Your goal: Copy, word for word, each line of the data below from the first through the line containing "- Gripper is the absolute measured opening", and stop there.

Data excerpt:
________

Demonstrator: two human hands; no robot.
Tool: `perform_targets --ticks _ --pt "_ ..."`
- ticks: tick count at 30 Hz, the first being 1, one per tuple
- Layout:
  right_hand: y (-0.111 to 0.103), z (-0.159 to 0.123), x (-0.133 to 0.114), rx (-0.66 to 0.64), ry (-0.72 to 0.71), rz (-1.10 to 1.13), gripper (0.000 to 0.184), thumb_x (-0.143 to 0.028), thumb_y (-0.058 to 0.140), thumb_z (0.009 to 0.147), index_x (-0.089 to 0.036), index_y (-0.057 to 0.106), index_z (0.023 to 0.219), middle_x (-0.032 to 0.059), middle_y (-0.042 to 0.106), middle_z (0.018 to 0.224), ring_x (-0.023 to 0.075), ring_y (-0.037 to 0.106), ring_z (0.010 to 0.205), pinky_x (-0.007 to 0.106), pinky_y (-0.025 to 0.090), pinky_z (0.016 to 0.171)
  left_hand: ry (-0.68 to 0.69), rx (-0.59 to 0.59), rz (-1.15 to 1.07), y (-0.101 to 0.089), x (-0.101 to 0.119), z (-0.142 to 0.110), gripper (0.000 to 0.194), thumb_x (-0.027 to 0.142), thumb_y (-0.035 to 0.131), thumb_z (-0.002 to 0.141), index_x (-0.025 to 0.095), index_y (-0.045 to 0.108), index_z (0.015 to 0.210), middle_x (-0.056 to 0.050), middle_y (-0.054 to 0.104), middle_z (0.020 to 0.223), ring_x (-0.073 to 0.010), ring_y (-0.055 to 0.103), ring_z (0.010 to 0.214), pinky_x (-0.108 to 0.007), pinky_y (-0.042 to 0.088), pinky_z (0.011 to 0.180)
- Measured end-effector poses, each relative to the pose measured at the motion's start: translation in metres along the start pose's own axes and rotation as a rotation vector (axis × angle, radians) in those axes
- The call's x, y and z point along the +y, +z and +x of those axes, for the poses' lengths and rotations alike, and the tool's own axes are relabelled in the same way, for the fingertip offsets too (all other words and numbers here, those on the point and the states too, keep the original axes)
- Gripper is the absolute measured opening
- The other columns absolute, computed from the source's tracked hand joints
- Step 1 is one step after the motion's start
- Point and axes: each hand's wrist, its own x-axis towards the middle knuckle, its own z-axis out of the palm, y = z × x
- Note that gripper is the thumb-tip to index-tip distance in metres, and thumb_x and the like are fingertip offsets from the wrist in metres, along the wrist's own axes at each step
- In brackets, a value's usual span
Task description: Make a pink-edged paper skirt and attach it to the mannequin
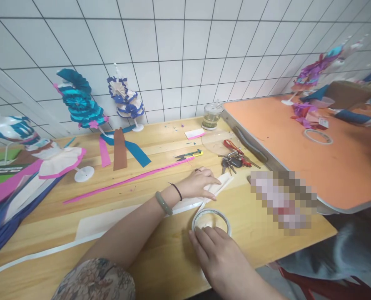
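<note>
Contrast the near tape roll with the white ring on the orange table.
The tape roll is held in the right grip; the white ring lies on the orange table, no hand on it. A pale strip runs from the tape roll; none shows at the white ring. Both look round.

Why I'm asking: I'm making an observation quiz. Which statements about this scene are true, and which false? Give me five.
1. The right hand holds a round, pale tape roll. True.
2. The left hand holds yellow-handled, dark-bladed scissors. False: the scissors lie on the light wooden table.
3. A smooth green bangle circles the left wrist. True.
4. Metal keys with a red strap lie on the orange tabletop. False: they lie on the wooden table.
5. A long, narrow pink strip lies on the wooden table. True.
</note>
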Motion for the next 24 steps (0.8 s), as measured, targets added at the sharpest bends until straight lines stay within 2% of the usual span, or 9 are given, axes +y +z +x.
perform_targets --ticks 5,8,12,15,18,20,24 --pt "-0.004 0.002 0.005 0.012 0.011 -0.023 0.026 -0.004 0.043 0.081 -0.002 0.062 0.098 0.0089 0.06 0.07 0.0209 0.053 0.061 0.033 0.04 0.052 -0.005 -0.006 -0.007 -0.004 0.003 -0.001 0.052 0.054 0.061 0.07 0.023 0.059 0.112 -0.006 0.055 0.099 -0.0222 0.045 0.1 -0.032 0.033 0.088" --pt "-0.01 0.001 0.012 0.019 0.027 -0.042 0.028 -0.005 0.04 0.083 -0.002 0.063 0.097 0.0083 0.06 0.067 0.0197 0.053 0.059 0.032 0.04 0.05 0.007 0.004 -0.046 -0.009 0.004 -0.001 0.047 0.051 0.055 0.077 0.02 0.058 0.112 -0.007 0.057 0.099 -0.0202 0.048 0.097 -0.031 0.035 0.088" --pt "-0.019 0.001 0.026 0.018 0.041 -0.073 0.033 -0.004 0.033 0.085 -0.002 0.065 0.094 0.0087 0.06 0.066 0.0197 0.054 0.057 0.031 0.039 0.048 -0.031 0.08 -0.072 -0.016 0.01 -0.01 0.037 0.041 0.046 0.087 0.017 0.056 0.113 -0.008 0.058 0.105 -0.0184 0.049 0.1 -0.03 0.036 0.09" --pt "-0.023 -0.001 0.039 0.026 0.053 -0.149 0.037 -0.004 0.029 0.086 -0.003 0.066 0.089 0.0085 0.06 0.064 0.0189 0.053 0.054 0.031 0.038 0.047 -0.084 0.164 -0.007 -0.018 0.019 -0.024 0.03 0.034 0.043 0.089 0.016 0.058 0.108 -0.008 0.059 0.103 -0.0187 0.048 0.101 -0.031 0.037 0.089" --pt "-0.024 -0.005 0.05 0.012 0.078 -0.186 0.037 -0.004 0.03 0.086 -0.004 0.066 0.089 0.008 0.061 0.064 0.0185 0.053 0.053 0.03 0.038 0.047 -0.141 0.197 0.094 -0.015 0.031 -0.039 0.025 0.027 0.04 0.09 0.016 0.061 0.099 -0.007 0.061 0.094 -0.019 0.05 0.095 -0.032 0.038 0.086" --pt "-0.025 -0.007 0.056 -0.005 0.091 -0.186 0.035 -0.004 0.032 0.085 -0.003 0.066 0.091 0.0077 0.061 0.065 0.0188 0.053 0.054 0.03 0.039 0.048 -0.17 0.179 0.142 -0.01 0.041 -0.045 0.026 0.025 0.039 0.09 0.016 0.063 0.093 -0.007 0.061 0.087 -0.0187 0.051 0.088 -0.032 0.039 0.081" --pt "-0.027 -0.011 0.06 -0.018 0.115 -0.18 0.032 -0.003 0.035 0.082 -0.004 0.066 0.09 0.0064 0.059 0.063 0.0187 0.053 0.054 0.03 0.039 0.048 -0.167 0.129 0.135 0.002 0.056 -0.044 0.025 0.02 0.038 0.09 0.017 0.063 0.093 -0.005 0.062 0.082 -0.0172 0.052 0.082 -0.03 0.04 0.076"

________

Exercise answer:
Demonstrator: two human hands; no robot.
Tool: `perform_targets --ticks _ --pt "_ ..."`
- ticks: tick count at 30 Hz, the first being 1, one per tuple
- Layout:
  right_hand: y (-0.111 to 0.103), z (-0.159 to 0.123), x (-0.133 to 0.114), rx (-0.66 to 0.64), ry (-0.72 to 0.71), rz (-1.10 to 1.13), gripper (0.000 to 0.184), thumb_x (-0.143 to 0.028), thumb_y (-0.058 to 0.140), thumb_z (0.009 to 0.147), index_x (-0.089 to 0.036), index_y (-0.057 to 0.106), index_z (0.023 to 0.219), middle_x (-0.032 to 0.059), middle_y (-0.042 to 0.106), middle_z (0.018 to 0.224), ring_x (-0.023 to 0.075), ring_y (-0.037 to 0.106), ring_z (0.010 to 0.205), pinky_x (-0.007 to 0.106), pinky_y (-0.025 to 0.090), pinky_z (0.016 to 0.171)
  left_hand: ry (-0.68 to 0.69), rx (-0.59 to 0.59), rz (-1.15 to 1.07), y (-0.101 to 0.089), x (-0.101 to 0.119), z (-0.142 to 0.110), gripper (0.000 to 0.194), thumb_x (-0.027 to 0.142), thumb_y (-0.035 to 0.131), thumb_z (-0.002 to 0.141), index_x (-0.025 to 0.095), index_y (-0.045 to 0.108), index_z (0.015 to 0.210), middle_x (-0.056 to 0.050), middle_y (-0.054 to 0.104), middle_z (0.020 to 0.223), ring_x (-0.073 to 0.010), ring_y (-0.055 to 0.103), ring_z (0.010 to 0.214), pinky_x (-0.108 to 0.007), pinky_y (-0.042 to 0.088), pinky_z (0.011 to 0.180)
- Measured end-effector poses, each relative to the pose measured at the motion's start: translation in metres along the start pose's own axes and rotation as a rotation vector (axis × angle, radians) in those axes
- The call's x, y and z point along the +y, +z and +x of those axes, for the poses' lengths and rotations alike, and the tool's own axes are relabelled in the same way, for the fingertip offsets too (all other words and numbers here, those on the point and the states too, keep the original axes)
- Gripper is the absolute measured opening

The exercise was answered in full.